Entries supplied below:

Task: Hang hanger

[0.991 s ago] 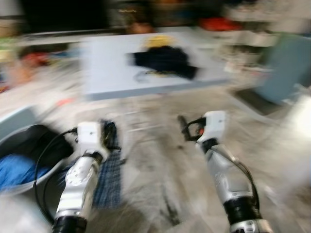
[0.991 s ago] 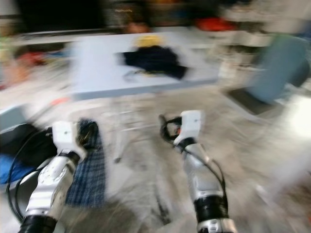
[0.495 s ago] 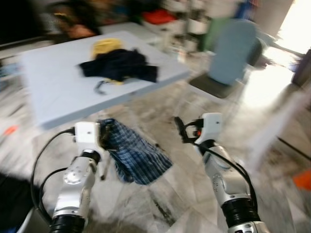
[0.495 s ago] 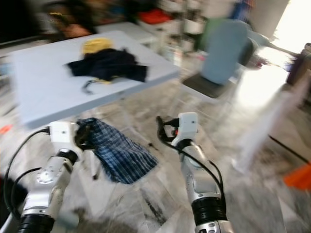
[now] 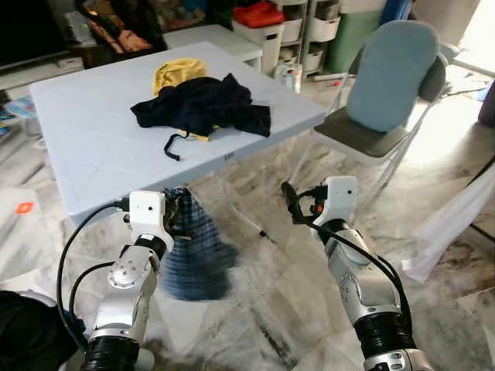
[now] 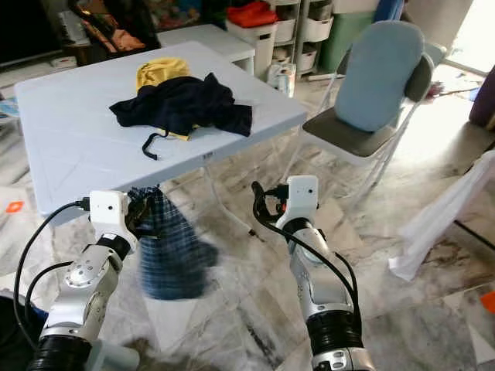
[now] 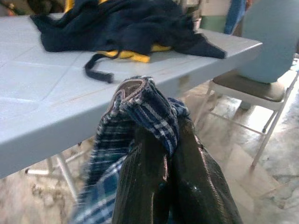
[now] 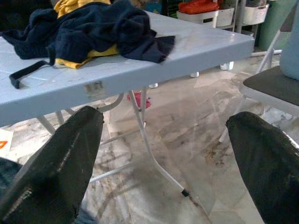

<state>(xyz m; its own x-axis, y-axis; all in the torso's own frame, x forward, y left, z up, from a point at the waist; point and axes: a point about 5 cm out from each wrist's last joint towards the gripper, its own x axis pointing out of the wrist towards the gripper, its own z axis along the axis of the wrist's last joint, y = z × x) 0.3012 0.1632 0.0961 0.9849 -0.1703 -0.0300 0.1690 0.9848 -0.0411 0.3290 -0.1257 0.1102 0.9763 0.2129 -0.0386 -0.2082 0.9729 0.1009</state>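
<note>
My left gripper is clamped on a blue plaid cloth hanging just before the light blue table. My right gripper is spread apart, empty, near a blue chair. I see no hanger; dark clothes lie on the table.

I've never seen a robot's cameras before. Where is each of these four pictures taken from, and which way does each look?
Left eye view: on the head, looking forward and down at the table, chair and both silver arms.
Right eye view: its stereo twin, same scene slightly shifted.
Left wrist view: on the left arm, looking along the left end effector, shut on the plaid cloth, toward the table edge.
Right wrist view: on the right arm, looking between the open right end effector fingers under the table.
Shared: all four show the dark clothes pile.
</note>
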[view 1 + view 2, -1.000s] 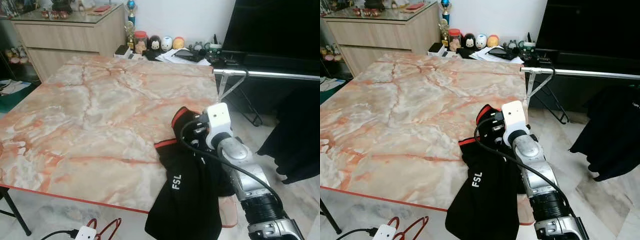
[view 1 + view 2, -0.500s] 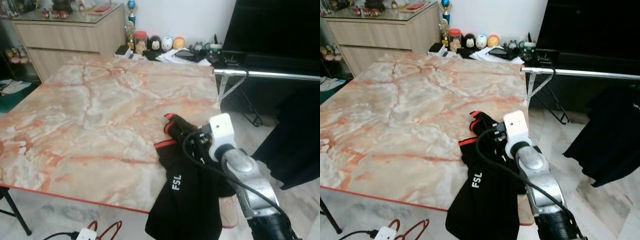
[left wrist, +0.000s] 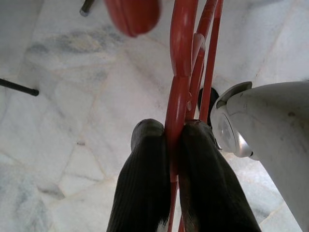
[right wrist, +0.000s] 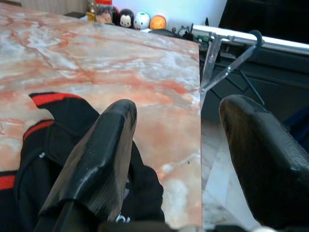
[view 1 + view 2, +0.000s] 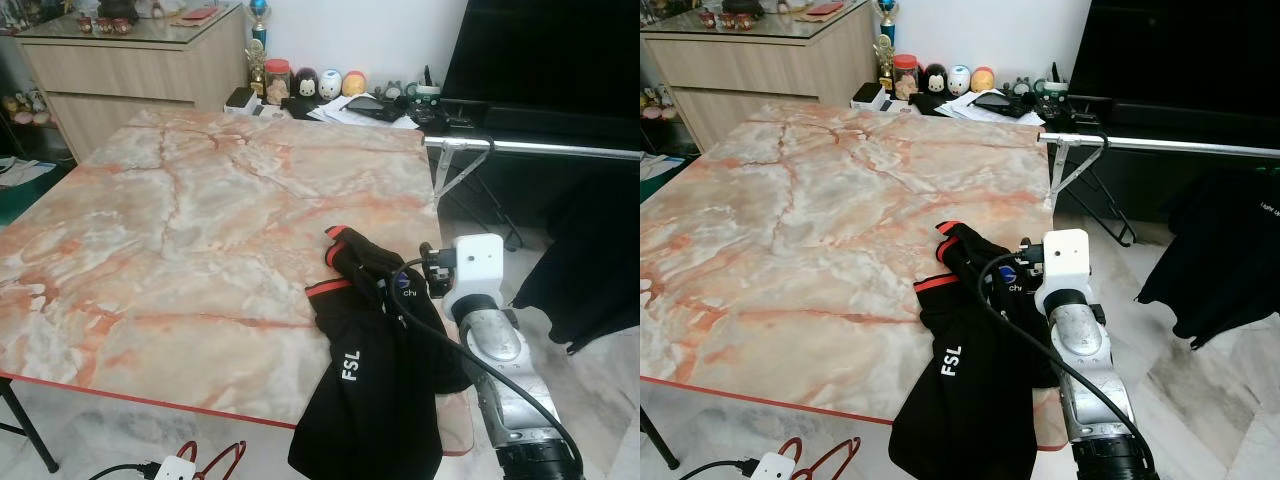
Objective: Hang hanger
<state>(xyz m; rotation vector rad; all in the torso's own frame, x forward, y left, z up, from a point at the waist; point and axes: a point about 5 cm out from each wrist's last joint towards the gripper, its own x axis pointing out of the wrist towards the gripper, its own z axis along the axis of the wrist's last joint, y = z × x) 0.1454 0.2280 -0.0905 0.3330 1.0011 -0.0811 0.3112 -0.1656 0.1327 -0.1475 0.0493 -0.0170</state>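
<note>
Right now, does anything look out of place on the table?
Yes: the black shirt lies crumpled at the table edge, half hanging off toward the floor. The right gripper hovers over it, jaws open.

Garment (image 5: 375, 360) on table (image 5: 180, 230) right edge, draping over; rail (image 5: 540, 150) right of table.

White letters "FSL" run down the black garment (image 5: 375, 370) where it hangs over the table edge, just beside the right gripper's (image 4: 176, 145) arm. Nearer the gripper's wrist, small white letters beginning "ch" stand on the same cloth by a blue round mark; the rest cannot be read.
</note>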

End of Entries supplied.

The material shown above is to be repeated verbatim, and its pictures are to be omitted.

* _Exercise answer_
Task: Hang hanger

[0.991 s ago] 
[0.991 s ago] 
[0.495 s ago] 
[0.495 s ago] 
[now] 
[now] 
[now] 
[now] 

<state>(xyz m; its own x-axis, y-axis; all in the torso's own frame, x forward, y left, z up, from a point at the waist; point and axes: a point about 5 cm out from each wrist's last joint towards the gripper, its own x axis pointing out of the wrist towards the gripper, its own z axis along the axis of the wrist's last joint, y = z × x) 0.3012 0.1632 0.0961 0.9849 -0.1703 -0.0300 0.1690 0.9848 -0.0411 0.3290 -0.1257 0.1102 0.9763 0.2129 -0.0386 -0.2082 0.9729 0.1009</state>
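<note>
My left gripper is clamped on a blue plaid cloth hanging just before the light blue table. My right gripper is spread apart, empty, near a blue chair. I see no hanger; dark clothes lie on the table.

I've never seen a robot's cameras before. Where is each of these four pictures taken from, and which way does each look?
Left eye view: on the head, looking forward and down at the table, chair and both silver arms.
Right eye view: its stereo twin, same scene slightly shifted.
Left wrist view: on the left arm, looking along the left end effector, shut on the plaid cloth, toward the table edge.
Right wrist view: on the right arm, looking between the open right end effector fingers under the table.
Shared: all four show the dark clothes pile.
</note>
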[view 1 + view 2, -1.000s] 
[view 1 + view 2, -0.500s] 
[left wrist, +0.000s] 
[right wrist, +0.000s] 
[view 1 + view 2, +0.000s] 
Objective: Hang hanger
<state>(xyz m; rotation vector rad; all in the torso's own frame, x forward, y left, z up, from a point at the waist; point and axes: a point about 5 cm out from each wrist's last joint towards the gripper, its own x axis pointing out of the wrist towards the gripper, its own z axis along the axis of the wrist's last joint, y = z × x) 0.1454 0.2280 -0.0905 0.3330 1.0011 -0.0811 0.3112 -0.1656 0.1327 -0.1475 0.0493 -0.0170</state>
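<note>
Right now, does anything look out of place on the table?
Yes: the black shirt lies crumpled at the table edge, half hanging off toward the floor. The right gripper hovers over it, jaws open.

Garment (image 5: 375, 360) on table (image 5: 180, 230) right edge, draping over; rail (image 5: 540, 150) right of table.

White letters "FSL" run down the black garment (image 5: 375, 370) where it hangs over the table edge, just beside the right gripper's (image 4: 176, 145) arm. Nearer the gripper's wrist, small white letters beginning "ch" stand on the same cloth by a blue round mark; the rest cannot be read.
</note>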

That completes the response.